Required work | In the listing that follows, the lines starting at the one containing "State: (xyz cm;" and ending at the one containing "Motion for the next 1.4" are to be returned exactly, both boundary lines included, and no others.

Records provided |
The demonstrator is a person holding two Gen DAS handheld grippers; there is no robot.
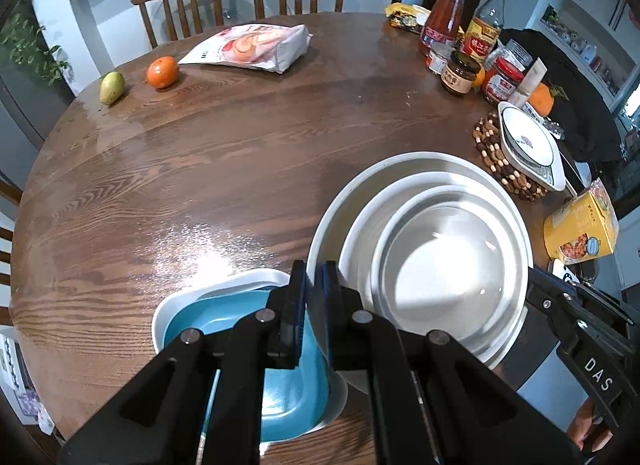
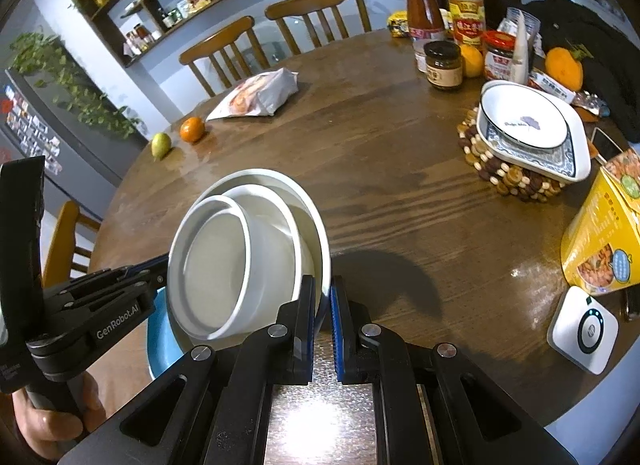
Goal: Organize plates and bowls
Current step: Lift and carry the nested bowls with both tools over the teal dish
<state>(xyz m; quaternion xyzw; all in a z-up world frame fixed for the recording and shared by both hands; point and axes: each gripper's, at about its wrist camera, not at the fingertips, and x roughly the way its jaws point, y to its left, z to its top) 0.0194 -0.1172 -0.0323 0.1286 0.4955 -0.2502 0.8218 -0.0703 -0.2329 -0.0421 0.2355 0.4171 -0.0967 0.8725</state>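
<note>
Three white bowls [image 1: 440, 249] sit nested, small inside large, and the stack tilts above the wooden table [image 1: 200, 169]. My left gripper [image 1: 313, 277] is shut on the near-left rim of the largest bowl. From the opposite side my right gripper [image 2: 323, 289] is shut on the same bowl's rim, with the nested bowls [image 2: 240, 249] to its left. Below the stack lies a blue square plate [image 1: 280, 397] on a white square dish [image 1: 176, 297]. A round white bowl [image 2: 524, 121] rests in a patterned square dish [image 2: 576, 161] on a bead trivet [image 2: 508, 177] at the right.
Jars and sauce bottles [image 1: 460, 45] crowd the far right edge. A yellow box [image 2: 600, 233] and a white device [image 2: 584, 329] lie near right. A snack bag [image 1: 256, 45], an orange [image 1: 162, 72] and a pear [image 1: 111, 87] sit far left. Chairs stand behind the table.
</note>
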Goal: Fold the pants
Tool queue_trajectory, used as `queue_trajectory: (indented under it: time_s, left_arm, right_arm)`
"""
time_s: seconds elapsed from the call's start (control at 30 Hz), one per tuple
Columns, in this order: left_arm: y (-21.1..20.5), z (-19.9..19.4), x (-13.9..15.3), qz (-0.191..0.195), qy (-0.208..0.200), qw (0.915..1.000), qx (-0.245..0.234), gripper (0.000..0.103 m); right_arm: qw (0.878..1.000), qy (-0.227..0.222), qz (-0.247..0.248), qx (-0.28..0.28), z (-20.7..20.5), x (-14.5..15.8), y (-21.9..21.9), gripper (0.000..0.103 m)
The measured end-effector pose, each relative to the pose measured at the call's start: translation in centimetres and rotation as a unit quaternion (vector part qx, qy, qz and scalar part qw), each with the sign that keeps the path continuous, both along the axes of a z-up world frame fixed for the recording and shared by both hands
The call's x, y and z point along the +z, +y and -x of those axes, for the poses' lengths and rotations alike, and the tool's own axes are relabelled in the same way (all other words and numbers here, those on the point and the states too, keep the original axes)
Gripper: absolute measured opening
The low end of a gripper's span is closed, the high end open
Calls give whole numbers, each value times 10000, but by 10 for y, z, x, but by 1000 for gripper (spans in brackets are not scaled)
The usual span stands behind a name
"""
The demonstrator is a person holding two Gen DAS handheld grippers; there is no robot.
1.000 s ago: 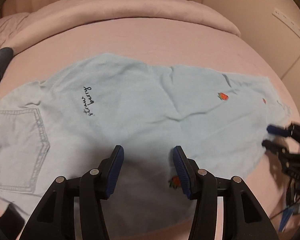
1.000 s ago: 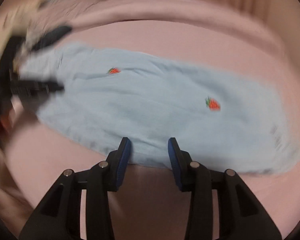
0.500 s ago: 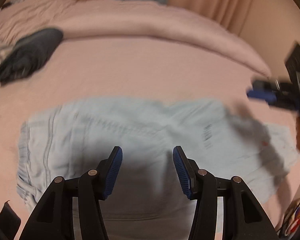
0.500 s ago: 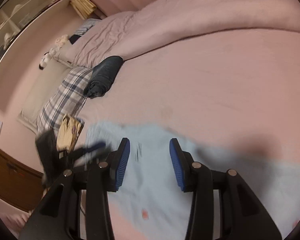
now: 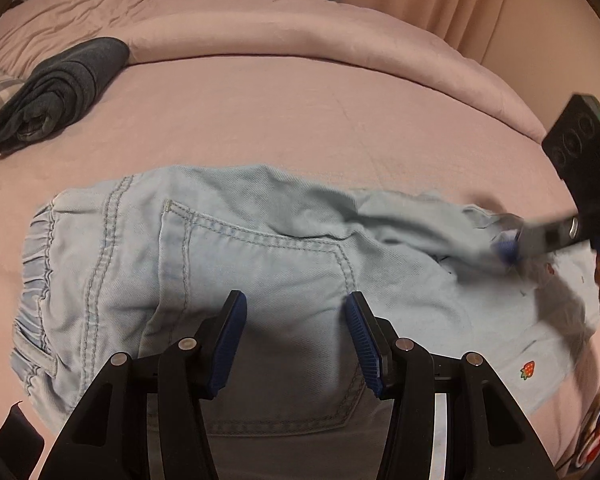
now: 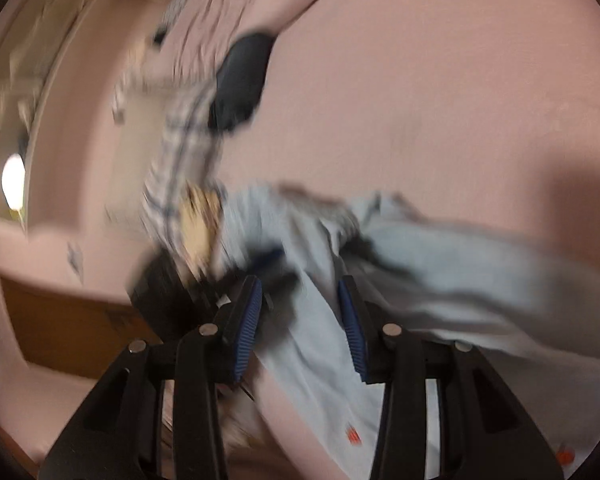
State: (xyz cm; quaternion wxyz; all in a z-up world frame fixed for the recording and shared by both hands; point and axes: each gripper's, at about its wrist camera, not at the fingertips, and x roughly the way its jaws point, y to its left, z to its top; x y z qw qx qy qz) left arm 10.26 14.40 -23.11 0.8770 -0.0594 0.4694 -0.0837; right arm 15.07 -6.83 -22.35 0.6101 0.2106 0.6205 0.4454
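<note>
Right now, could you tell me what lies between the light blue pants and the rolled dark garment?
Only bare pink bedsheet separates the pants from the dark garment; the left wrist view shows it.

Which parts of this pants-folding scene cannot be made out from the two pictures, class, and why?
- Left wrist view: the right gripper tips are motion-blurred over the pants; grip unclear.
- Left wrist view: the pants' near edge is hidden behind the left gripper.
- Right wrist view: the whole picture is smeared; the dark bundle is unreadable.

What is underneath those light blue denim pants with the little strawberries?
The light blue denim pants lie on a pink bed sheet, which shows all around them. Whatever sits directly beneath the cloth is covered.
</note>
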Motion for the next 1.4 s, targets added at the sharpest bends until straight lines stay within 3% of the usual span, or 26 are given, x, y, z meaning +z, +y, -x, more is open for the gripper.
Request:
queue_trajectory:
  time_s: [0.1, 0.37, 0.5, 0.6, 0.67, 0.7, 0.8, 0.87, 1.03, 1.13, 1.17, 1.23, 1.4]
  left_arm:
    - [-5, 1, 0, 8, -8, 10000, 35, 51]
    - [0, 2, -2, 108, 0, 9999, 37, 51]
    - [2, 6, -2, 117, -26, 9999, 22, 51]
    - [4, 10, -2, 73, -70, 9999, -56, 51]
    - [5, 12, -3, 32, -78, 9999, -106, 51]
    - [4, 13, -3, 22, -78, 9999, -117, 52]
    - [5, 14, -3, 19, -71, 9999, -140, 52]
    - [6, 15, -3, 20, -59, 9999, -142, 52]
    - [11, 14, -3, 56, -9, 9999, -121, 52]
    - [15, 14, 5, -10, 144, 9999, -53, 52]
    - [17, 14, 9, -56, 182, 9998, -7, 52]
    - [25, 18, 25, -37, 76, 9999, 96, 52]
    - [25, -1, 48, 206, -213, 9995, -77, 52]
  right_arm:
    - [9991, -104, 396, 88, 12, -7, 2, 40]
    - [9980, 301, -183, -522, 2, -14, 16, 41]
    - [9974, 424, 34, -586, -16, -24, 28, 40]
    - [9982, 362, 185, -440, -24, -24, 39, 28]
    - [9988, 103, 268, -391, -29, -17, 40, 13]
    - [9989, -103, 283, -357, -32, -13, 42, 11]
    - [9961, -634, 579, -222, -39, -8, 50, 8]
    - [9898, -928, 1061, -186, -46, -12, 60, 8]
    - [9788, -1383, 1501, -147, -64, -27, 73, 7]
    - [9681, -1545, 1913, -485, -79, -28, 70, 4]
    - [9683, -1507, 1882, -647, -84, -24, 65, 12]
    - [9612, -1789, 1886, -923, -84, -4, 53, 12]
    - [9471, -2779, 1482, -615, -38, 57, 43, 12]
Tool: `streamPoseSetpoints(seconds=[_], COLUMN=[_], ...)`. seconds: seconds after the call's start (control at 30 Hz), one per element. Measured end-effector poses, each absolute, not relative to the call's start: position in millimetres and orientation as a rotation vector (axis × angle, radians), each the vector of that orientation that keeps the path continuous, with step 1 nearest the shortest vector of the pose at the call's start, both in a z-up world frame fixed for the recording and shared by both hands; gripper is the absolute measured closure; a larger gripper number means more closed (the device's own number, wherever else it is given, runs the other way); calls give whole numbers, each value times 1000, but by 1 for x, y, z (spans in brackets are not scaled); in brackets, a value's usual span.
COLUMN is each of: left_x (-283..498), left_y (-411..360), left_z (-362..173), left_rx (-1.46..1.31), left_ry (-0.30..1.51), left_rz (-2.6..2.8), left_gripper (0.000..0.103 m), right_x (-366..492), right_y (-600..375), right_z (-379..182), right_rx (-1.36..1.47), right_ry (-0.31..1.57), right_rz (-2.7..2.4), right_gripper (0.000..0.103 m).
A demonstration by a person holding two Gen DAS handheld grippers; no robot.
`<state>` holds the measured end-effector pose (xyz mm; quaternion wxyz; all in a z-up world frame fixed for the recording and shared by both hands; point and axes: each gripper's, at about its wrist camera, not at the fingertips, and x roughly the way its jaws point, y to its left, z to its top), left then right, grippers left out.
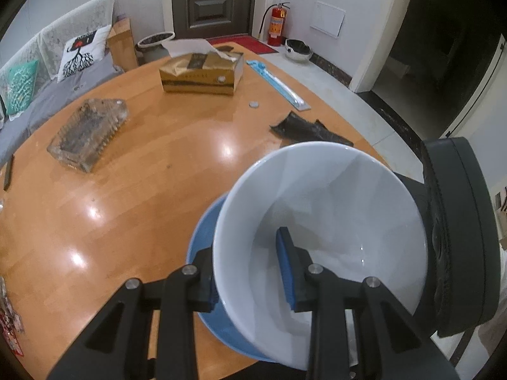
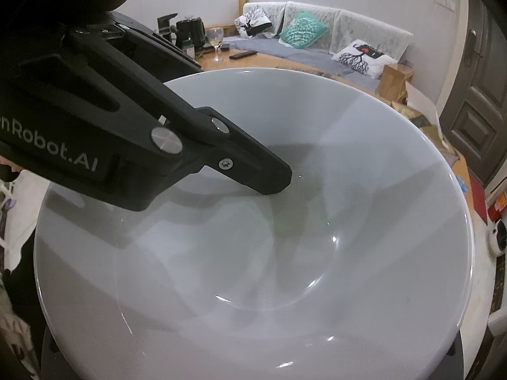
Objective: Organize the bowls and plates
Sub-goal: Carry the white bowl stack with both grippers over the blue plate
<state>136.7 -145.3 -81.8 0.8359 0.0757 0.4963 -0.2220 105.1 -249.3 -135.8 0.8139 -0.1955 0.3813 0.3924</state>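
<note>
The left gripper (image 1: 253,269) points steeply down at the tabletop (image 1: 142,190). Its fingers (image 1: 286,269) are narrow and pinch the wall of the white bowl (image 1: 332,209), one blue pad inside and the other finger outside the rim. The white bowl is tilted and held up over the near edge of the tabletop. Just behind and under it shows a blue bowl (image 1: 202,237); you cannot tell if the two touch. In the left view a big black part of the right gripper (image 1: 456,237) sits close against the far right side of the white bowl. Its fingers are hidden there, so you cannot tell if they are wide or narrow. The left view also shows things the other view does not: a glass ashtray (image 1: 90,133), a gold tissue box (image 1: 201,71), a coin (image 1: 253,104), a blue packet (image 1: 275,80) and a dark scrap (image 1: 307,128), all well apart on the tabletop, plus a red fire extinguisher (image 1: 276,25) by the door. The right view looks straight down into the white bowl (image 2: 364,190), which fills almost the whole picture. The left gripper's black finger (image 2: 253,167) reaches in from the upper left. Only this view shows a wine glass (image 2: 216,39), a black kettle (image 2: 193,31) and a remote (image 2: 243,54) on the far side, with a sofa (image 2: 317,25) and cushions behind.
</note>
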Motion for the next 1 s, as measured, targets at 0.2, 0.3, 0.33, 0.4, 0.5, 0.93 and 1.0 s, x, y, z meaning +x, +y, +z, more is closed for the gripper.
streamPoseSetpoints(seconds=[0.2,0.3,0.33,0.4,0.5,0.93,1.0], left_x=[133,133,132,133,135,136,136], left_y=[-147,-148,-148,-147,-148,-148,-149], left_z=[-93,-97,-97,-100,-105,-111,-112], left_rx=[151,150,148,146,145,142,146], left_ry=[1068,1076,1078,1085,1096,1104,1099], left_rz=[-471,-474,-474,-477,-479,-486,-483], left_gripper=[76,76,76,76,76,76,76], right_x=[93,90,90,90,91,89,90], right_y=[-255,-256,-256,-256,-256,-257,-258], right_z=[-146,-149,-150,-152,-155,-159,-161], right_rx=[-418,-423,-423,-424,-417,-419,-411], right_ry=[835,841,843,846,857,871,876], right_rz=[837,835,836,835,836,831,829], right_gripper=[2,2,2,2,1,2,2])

Your solution |
State: (xyz cm; quaternion wxyz; all in a z-up world frame fixed for the recording and shared by both hands; point and axes: each gripper's, at about its wrist camera, not at the fingertips, and x roughly the way its jaws point, y to its left, z to its top; x y z qw qx qy qz) left arm 10.26 14.40 -23.11 0.8770 -0.0594 0.4694 -0.0837; right arm 15.07 -6.83 -22.35 0.6101 0.2106 0.6205 0.4454
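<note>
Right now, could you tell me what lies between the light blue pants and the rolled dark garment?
Only bare pink bedsheet separates the pants from the dark garment; the left wrist view shows it.

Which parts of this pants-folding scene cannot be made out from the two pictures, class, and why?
- Left wrist view: the right gripper tips are motion-blurred over the pants; grip unclear.
- Left wrist view: the pants' near edge is hidden behind the left gripper.
- Right wrist view: the whole picture is smeared; the dark bundle is unreadable.

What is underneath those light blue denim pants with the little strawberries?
The light blue denim pants lie on a pink bed sheet, which shows all around them. Whatever sits directly beneath the cloth is covered.
</note>
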Motion for the next 1.4 s, targets added at the sharpest bends until straight lines stay within 3% of the usual span, or 26 are given, x, y, z meaning +z, +y, -x, more is open for the gripper.

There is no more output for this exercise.